- [THE TASK]: Where an image appears, leave it out; otherwise repeat the data exactly.

☆ ☆ ☆ ☆ ☆

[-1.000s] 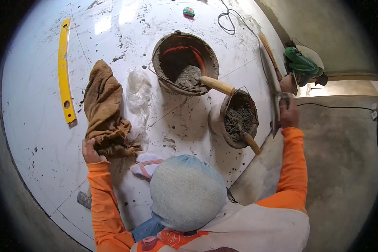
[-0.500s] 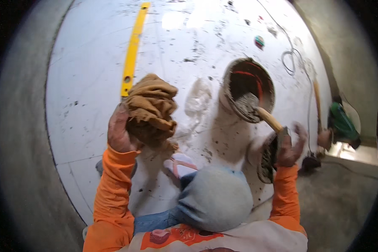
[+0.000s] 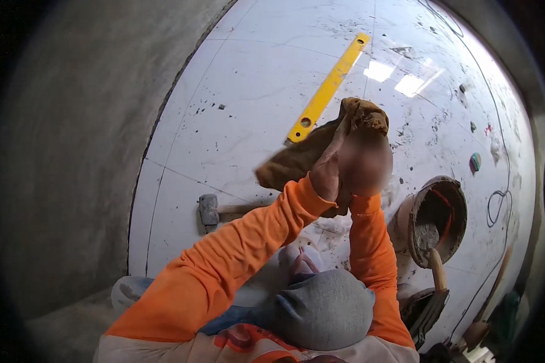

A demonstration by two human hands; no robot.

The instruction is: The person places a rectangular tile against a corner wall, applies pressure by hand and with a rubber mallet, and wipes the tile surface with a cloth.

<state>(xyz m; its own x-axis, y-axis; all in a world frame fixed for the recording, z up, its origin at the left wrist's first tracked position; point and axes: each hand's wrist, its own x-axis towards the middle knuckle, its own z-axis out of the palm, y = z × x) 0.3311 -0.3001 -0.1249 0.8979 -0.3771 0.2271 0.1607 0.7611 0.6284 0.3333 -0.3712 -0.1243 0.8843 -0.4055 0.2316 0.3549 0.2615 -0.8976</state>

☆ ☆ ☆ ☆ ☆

- [THE COMPLETED TASK]:
[-1.000s] 
[-0.500s] 
[+0.000s] 

A demonstration by two human hands; no robot.

The instruction is: The person places a rectangular tile against a corner wall, applies pressure by hand and with a rubber mallet, and wipes the tile surface with a cloth.

<state>(xyz m; its own x-axis, y-axis; all in a world frame fixed for the recording, z up, its origin at the left wrist's first tracked position; point and axes: each hand's wrist, its own x-axis towards the middle knuckle, its own z-axis out of the palm, y = z × x) 0.3311 -0.3001 -0.1249 0.8979 -0.3771 0.2271 0.1607 0.7611 0.6284 0.3333 -0.3712 -0.1243 0.8843 -0.4055 0.2316 0.3549 0.2615 -0.8976</state>

The required response has been given in full.